Il copione è noto. L’uomo del “whatever it takes” diventa, per magia narrativa, non solo il salvatore dell’euro, ma anche il consigliere silenzioso e infallibile del futuro europeo. Una sorta di Carlo Magno contemporaneo: niente spada, niente cavallo, solo spread e grafici. E come per ogni eroe costruito a posteriori, la storia viene setacciata con cura chirurgica: ciò che serve alla leggenda si ingrandisce, il resto si dissolve nella nebbia dell’oblio — o, a seconda dei casi, dell’imbarazzo.
Eppure, al di fuori del piedistallo accuratamente lucidato da certa stampa, esiste un Draghi molto meno marmoreo e molto più controverso. Si potrebbe ricordare, ad esempio, il suo ruolo di Direttore generale del Tesoro negli anni delle grandi privatizzazioni italiane. Si potrebbe anche evocare, nel dibattito pubblico, l’episodio che sancì l’inizio della stagione della liquidazione dell’industria di Stato: la crociera a bordo del Britannia del 2 giugno 1992, passaggio simbolico in cui l’Italia ridisegnò il proprio rapporto con il capitalismo globale.

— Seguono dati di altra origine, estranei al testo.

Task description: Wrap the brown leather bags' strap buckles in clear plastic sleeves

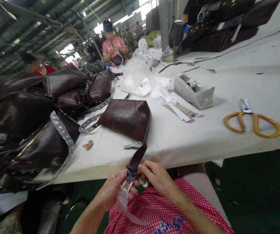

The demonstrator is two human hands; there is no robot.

Poi c’è la vicenda della pandemia. Qui “SuperMario” torna in versione esecutiva, da Presidente del Consiglio, e si cala nei panni dell’architetto di un modello sanitario ed economico fortemente centralizzato e, per molti versi, senza eguali nelle democrazie occidentali. Un impianto che ha prodotto effetti dirompenti sul tessuto economico italiano e sul delicato equilibrio tra misure emergenziali e libertà individuali — ma che, nella narrazione più levigata, tende a ridursi a un semplice esercizio di “buona gestione”.
Senza dimenticare il capitolo del Superbonus. Nato sotto il suo predecessore, ai tempi del governo Conte II, viene poi prorogato e ampliato anche dall’esecutivo guidato da Draghi. Una misura che, da incentivo edilizio, si trasforma rapidamente in uno dei casi più emblematici di politica fiscale espansiva: nella versione ufficiale, un volano per la crescita; nella pratica, un dossier sempre più ingombrante per i conti pubblici.
E così il contrasto si fa inevitabile: da un lato il “Carlo Magno” europeo, celebrato per aver stabilizzato l’euro nei momenti più critici e per aver indicato una traiettoria possibile all’Unione; dall’altro, una biografia politica decisamente meno marmorea, fatta di snodi controversi, decisioni discutibili e conseguenze che continuano a pesare — anche quando la narrazione ufficiale preferisce voltarsi dall’altra parte.
Così, mentre ad Aquisgrana si lucidano le medaglie e si rifinisce la statua del salvatore della moneta unica, il resto della storia — quella più complessa, meno celebrativa e molto meno utile al racconto — continua a restare accuratamente ai margini della cornice.